A retail employee examines the damage from protestors in Manhattan this week.

As businesses report damage from riots, retailers should review insurance policies

HFA members should use the recent rioting and looting across the country to take a second look at their property insurance coverage, says a consultant for Solution Partner Arthur J Gallagher.

Nik Levin says retailers sometimes underestimate the value on their property — either unknowingly or to save money on their premiums. “That’s not a wise move to make, and we’re seeing that play out this week,” says Levin.

Levin says many small retail franchise businesses he’s working with — none of them furniture retailers — are realizing their stores that were damaged during rioting and looting were undervalued. He offers retailers three steps to take during this time.

Get accurate property coverage

“You should be on the phone now with your (insurance) agent making sure your store is covered for what it’s really worth,” says Levin. “That includes the building, the fixtures — everything.”

Get accurate content coverage

“It’s not just your property, but everything inside,” says Levin. “When’s the last time you factored how much inventory you have?”

File a timely claim

“If a retailer suffers property loss, they need to record things immediately,” says Levin. “That means in writing and in pictures. I would even email it to myself so I have a time stamp. That doesn’t mean you can’t come back with future losses, but it’s good for the (adjuster) to have this info early.”

Levin also says he’s heard from small businesses who are worried they might not be covered by rioting or looting. While every policy is unique, he says most standard commercial property insurance policies cover riots and civil commotions. That coverage typically includes not only physical property damage but also income losses when businesses can’t operate as a result — including when access to the business is restricted by civil authorities because of damage to neighboring properties.

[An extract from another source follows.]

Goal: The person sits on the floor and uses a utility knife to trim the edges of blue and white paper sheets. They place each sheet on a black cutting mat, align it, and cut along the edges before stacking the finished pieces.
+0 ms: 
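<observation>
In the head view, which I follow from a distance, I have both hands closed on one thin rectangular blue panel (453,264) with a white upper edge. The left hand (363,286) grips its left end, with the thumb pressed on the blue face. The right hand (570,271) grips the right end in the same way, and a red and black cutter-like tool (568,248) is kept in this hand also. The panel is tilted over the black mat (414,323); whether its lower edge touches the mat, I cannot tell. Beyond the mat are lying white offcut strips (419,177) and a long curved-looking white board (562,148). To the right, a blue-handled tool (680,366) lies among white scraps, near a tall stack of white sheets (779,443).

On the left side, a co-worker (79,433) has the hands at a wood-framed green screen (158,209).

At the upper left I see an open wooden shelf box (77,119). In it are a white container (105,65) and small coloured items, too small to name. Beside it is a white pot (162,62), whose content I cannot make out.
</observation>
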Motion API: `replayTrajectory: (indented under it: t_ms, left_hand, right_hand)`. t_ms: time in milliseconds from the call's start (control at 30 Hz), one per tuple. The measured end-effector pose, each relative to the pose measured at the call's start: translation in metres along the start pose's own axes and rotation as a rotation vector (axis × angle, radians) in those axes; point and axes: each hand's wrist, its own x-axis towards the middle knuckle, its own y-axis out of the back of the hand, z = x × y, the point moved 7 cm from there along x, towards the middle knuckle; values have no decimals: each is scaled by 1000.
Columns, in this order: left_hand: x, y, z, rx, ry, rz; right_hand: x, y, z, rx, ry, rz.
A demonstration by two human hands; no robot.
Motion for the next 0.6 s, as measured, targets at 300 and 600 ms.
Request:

[Howard Lorton Furniture & Design withstands turmoil]

“Don’t try to hide how the damage was done,” says Levin. “Adjusters are watching the news just like the rest of us. If you try to make it sound like something it’s not, that’s just noise to the adjuster about what really happened. “If someone threw a brick through your window during a riot, it’s no different than someone throwing a brick through your window three months ago. Be honest and straightforward.”

Document everything in a timely manner

After facing criticism for denying income loss claims from businesses forced to close because of COVID-19, insurers are unlikely to fight claims related to the widespread unrest in response to the death in Minneapolis of George Floyd. The key, says Levin, is to document everything in a timely manner.

Recent vandalism, looting and arson in cities across the United States may rival the 1992 Los Angeles riots to become the most costly civil disorder in United States history, according to the Insurance Information Institute.

The civil disturbance in Los Angeles after the videotaped police beating of Rodney King in 1992 caused $775 million in damages — or $1.42 billion in today’s dollars, according to the Institute. Those riots, however, were largely confined to one metropolitan area. Destruction and looting that erupted after Floyd’s death has been reported in dozens of cities and spread into many suburbs, too.

That destruction should be a wake-up call for retailers. Levin says it’s common for many small businesses to realize they are carrying inadequate coverage after a hurricane, tornado or other natural disasters. By then, of course, it’s too late if their business has suffered damage. “This is an excellent time to review things and make sure they accurately reflect your current business,” he says.